Cette hausse des prix de certains produits alimentaires constatée depuis le 26 janvier est la conséquence directe de la hausse de 10% du seuil de revente à perte (SRP) voulue par la loi Alimentation appliquée le 1er février 2019.

Autrement dit, les produits alimentaires revendus par la grande distribution avec des marges de moins de 10 % ont augmenté.
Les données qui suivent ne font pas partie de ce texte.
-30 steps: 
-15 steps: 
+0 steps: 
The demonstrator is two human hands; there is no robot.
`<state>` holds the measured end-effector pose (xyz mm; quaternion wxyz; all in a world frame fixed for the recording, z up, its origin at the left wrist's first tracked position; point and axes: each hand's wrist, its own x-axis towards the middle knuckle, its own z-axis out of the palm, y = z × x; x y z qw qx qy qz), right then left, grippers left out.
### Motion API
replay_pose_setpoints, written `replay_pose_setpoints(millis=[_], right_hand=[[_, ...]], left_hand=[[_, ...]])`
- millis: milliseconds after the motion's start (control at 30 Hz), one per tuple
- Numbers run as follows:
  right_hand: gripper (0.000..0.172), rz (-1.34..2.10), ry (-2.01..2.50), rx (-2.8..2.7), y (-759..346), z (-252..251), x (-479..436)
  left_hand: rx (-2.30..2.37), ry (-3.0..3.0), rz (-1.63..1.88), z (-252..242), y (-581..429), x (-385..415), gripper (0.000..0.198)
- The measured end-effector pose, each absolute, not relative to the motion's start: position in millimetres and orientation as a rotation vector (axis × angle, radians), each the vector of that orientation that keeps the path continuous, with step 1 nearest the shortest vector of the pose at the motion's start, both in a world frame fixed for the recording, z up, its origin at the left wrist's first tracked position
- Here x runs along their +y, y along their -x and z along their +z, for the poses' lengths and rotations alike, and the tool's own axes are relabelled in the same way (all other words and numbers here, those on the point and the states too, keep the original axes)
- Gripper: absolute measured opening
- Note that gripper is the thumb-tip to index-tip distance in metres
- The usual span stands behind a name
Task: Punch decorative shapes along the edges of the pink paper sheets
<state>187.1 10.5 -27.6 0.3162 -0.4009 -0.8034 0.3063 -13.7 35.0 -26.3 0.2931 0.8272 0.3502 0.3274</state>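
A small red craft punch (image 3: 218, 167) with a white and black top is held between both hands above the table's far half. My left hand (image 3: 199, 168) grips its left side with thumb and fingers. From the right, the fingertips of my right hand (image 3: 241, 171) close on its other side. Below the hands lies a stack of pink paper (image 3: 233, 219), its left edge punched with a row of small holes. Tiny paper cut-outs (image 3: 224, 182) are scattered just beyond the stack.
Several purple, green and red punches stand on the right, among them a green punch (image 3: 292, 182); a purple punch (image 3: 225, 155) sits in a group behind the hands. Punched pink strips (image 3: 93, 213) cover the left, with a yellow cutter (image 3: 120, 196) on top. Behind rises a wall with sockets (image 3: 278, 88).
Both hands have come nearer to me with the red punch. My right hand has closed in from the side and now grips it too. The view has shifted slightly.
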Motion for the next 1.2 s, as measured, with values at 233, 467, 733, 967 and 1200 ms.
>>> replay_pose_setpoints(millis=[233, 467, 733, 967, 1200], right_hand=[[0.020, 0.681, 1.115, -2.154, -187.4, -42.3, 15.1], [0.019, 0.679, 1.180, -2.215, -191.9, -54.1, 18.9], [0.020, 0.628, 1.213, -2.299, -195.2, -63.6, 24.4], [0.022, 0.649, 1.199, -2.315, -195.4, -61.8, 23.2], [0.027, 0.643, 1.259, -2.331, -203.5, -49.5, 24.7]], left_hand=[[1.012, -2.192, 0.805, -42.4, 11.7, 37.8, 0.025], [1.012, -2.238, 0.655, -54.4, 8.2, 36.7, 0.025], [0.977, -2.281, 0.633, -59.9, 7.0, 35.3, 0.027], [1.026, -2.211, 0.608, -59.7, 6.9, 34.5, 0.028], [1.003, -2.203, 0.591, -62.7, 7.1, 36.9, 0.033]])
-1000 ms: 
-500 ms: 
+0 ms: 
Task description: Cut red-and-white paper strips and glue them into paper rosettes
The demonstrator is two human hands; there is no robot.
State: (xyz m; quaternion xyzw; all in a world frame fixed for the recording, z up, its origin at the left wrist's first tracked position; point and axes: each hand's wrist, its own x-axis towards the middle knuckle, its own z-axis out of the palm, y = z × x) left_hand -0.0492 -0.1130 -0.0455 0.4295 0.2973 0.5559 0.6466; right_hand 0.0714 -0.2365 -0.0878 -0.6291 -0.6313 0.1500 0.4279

On peut ainsi en déduire que les alcools dont les prix ont le plus augmenté sont ceux sur lesquels les hypermarchés réalisaient de faibles marges qu'ils ont dû relever pour se conformer à la loi.

La distribution a panaché hausses et baisses de prix

Toutefois, la grande distribution a globalement modulé ses marges à la baisse sur d’autres produits (certaines marques de distributeurs) pour que sur un panier moyen de courses, l’impact en termes de hausses de prix pour le consommateur soit neutre.

C'est ce qu'a constaté Nielsen. "En considérant l’ensemble des produits de grande consommation, les prix ont augmenté de 0.1% entre le 26 janvier et le 29 mars dernier. Cette quasi-stabilité s’explique par d’un côté la hausse des prix des références des marques fabricants (ainsi que des MDD premiers prix), et de l’autre la baisse significative du prix des MDD coeur de gamme. Ces dernières (30% des ventes en France) compensent ainsi les hausses observées" relève le cabinet d'études.